I know if I do one more post on Net Neutrality my readers are going to kill me, but this is simply too good to not pass along. At MyDD, the testimony of Tim Wu on why neutrality is so important for the net, and for the economy broadly:
....whatever AT&T and others may claim as motives, the potential for abuse of market power is obvious to everyone. Ninety-four percent of Americans have either zero, one, or two choices for broadband access. Many of us wish things were otherwise, but they are not.

...It is inevitable that a discriminatory infrastructure will affect competition and innovation in the markets that depend on it. Imagine, for a moment, that private American highway companies reserved a lane for Ford cars. That would be good for Ford, but obviously would affect competition as between Ford and General Motors. It would also slow innovation--for it would no longer be the best car than wins, but the one that signs the best deals and slows down their competitors. The race is no longer to build a better car, but to fight for a better deal with the highway company.
I'd like to stay with that highway metaphor for a moment. After all, it's not just that AT&T wants to reserve any old lane for Ford - they're walling off the fast lane.

What does this mean? Well first, it means people who drive a Honda, Kia, or Hyundai are stuck doing 55mph forever. When they get sick of that, they may decide to buy a Ford, but guess what? The price for a Focus has gone up by 30%. And people don't have a choice, unless they mind being stuck in the slow lane forever.

This is what they want the Internet to be.
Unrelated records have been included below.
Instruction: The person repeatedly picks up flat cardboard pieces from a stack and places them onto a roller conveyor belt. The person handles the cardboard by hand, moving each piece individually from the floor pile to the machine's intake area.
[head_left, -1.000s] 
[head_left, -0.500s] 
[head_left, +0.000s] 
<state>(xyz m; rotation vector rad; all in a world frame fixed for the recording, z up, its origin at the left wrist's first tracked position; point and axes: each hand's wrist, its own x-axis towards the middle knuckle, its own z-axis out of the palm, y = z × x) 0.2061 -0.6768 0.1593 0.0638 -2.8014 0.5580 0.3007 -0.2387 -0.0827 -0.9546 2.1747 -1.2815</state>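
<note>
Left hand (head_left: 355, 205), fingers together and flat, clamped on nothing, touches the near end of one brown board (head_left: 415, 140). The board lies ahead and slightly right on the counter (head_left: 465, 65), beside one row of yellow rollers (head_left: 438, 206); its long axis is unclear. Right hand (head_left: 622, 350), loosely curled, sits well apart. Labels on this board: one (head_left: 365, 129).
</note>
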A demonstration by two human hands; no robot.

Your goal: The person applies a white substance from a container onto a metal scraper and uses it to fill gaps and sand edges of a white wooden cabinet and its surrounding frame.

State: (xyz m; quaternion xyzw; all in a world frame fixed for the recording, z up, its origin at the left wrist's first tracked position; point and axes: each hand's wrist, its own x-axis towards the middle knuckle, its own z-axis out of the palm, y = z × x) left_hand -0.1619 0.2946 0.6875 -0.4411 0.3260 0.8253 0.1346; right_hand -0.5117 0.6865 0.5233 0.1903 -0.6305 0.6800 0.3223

And for no good reason at all, except avarice.

Matt Yglesias writes:
Besides which, all this takes place in a distinctly sub-optimal environment -- we really ought to have a much faster public sector broadband infrastructure in place that would make all this irrelevant.
Well yeah, that'd be nice. But which Republican-held house of Congress is going to allocate money for socialized fiber optic lines?

It's worth pointing out that, were it possible, the best way for us all to get service would in fact be for the government to nationalize the lines - copper, fiber, whatever. More than one economist has noted that telecom is a natural monopoly, and natural monopolies are generally best controlled by some public entity.